## DATA SEGMENT

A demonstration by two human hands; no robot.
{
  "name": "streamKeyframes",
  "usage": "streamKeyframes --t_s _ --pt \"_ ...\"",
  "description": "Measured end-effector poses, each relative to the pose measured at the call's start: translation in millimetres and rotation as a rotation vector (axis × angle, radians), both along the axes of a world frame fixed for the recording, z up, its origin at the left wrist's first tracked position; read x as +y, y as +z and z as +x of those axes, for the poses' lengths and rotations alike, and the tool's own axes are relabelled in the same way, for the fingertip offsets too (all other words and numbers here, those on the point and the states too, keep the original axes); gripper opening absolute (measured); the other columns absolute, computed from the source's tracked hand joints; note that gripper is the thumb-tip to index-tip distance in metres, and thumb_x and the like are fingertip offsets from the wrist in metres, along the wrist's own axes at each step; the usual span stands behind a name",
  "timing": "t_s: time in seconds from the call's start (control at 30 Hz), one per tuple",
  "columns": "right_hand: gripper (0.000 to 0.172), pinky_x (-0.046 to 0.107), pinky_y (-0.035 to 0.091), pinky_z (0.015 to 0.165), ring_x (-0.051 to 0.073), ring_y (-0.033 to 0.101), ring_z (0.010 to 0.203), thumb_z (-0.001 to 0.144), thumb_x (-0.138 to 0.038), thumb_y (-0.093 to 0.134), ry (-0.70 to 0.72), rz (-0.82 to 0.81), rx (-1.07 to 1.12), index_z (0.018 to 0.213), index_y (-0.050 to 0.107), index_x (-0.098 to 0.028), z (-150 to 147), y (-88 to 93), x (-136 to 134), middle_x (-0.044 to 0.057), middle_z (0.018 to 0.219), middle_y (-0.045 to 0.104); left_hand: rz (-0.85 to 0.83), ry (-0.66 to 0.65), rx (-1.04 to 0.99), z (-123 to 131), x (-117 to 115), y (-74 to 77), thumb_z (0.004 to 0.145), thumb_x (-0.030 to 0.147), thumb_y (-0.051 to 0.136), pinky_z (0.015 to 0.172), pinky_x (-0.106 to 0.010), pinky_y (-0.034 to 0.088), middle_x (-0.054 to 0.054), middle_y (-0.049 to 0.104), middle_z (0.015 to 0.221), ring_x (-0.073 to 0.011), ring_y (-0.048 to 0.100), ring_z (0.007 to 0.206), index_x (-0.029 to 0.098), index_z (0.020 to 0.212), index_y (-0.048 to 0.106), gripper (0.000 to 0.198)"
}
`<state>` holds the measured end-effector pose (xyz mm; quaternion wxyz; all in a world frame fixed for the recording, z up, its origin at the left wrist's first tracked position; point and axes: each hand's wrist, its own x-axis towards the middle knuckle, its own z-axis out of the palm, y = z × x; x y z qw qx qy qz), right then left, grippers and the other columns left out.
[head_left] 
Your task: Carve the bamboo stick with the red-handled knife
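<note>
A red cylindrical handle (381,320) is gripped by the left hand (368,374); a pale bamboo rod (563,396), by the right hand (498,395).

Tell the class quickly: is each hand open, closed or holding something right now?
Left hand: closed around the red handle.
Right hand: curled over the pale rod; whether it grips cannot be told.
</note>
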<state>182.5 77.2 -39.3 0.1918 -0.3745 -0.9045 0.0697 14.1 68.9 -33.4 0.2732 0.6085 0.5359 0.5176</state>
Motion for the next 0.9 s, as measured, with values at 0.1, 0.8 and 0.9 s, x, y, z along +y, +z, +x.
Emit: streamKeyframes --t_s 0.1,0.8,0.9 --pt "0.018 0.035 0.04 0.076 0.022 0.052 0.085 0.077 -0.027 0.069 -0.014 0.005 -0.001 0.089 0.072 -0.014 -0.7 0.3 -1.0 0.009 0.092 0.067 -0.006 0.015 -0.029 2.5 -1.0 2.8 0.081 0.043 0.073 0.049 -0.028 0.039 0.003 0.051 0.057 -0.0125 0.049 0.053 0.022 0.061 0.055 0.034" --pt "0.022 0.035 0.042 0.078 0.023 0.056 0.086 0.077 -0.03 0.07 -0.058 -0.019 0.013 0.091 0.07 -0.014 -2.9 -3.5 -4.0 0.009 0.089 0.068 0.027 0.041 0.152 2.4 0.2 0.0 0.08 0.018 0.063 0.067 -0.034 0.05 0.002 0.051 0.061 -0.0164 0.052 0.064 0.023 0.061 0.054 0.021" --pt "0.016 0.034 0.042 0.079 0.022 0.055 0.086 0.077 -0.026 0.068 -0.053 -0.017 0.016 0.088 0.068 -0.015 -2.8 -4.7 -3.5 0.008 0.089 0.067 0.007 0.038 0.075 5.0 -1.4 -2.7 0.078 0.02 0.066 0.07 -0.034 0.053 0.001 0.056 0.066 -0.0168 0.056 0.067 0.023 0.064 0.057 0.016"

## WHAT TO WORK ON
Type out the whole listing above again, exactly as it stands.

## ANSWER SPACE
A demonstration by two human hands; no robot.
{
  "name": "streamKeyframes",
  "usage": "streamKeyframes --t_s _ --pt \"_ ...\"",
  "description": "Measured end-effector poses, each relative to the pose measured at the call's start: translation in millimetres and rotation as a rotation vector (axis × angle, radians), both along the axes of a world frame fixed for the recording, z up, its origin at the left wrist's first tracked position; read x as +y, y as +z and z as +x of those axes, for the poses' lengths and rotations alike, and the tool's own axes are relabelled in the same way, for the fingertip offsets too (all other words and numbers here, those on the point and the states too, keep the original axes); gripper opening absolute (measured); the other columns absolute, computed from the source's tracked hand joints; note that gripper is the thumb-tip to index-tip distance in metres, and thumb_x and the like are fingertip offsets from the wrist in metres, along the wrist's own axes at each step; the usual span stands behind a name",
  "timing": "t_s: time in seconds from the call's start (control at 30 Hz), one per tuple",
  "columns": "right_hand: gripper (0.000 to 0.172), pinky_x (-0.046 to 0.107), pinky_y (-0.035 to 0.091), pinky_z (0.015 to 0.165), ring_x (-0.051 to 0.073), ring_y (-0.033 to 0.101), ring_z (0.010 to 0.203), thumb_z (-0.001 to 0.144), thumb_x (-0.138 to 0.038), thumb_y (-0.093 to 0.134), ry (-0.70 to 0.72), rz (-0.82 to 0.81), rx (-1.07 to 1.12), index_z (0.018 to 0.213), index_y (-0.050 to 0.107), index_x (-0.098 to 0.028), z (-150 to 147), y (-88 to 93), x (-136 to 134), middle_x (-0.044 to 0.057), middle_z (0.018 to 0.219), middle_y (-0.045 to 0.104); left_hand: rz (-0.85 to 0.83), ry (-0.66 to 0.65), rx (-1.04 to 0.99), z (-123 to 131), x (-117 to 115), y (-74 to 77), thumb_z (0.004 to 0.145), thumb_x (-0.030 to 0.147), thumb_y (-0.051 to 0.136), pinky_z (0.015 to 0.172), pinky_x (-0.106 to 0.010), pinky_y (-0.034 to 0.088), middle_x (-0.054 to 0.054), middle_y (-0.049 to 0.104), middle_z (0.015 to 0.221), ring_x (-0.073 to 0.011), ring_y (-0.048 to 0.100), ring_z (0.007 to 0.206), index_x (-0.029 to 0.098), index_z (0.020 to 0.212), index_y (-0.048 to 0.106), gripper (0.000 to 0.198)"
}
`<state>` holds the measured end-effector pose (xyz mm; quaternion wxyz; all in a world frame fixed for the recording, z up, its origin at the left wrist's first tracked position; point and axes: each hand's wrist, its own x-axis towards the middle knuckle, its own z-axis out of the palm, y = z × x; x y z qw qx qy qz), right then left, grippers and the other columns left out.
[head_left] 
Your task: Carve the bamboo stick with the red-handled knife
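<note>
A red cylindrical handle (381,320) is gripped by the left hand (368,374); a pale bamboo rod (563,396), by the right hand (498,395).

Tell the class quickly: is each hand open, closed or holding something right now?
Left hand: closed around the red handle.
Right hand: curled over the pale rod; whether it grips cannot be told.
</note>
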<state>182.5 77.2 -39.3 0.1918 -0.3745 -0.9045 0.0697 14.1 68.9 -33.4 0.2732 0.6085 0.5359 0.5176</state>
Motion for the next 0.9 s, as measured, with values at 0.1, 0.8 and 0.9 s, x, y, z along +y, +z, +x.
Emit: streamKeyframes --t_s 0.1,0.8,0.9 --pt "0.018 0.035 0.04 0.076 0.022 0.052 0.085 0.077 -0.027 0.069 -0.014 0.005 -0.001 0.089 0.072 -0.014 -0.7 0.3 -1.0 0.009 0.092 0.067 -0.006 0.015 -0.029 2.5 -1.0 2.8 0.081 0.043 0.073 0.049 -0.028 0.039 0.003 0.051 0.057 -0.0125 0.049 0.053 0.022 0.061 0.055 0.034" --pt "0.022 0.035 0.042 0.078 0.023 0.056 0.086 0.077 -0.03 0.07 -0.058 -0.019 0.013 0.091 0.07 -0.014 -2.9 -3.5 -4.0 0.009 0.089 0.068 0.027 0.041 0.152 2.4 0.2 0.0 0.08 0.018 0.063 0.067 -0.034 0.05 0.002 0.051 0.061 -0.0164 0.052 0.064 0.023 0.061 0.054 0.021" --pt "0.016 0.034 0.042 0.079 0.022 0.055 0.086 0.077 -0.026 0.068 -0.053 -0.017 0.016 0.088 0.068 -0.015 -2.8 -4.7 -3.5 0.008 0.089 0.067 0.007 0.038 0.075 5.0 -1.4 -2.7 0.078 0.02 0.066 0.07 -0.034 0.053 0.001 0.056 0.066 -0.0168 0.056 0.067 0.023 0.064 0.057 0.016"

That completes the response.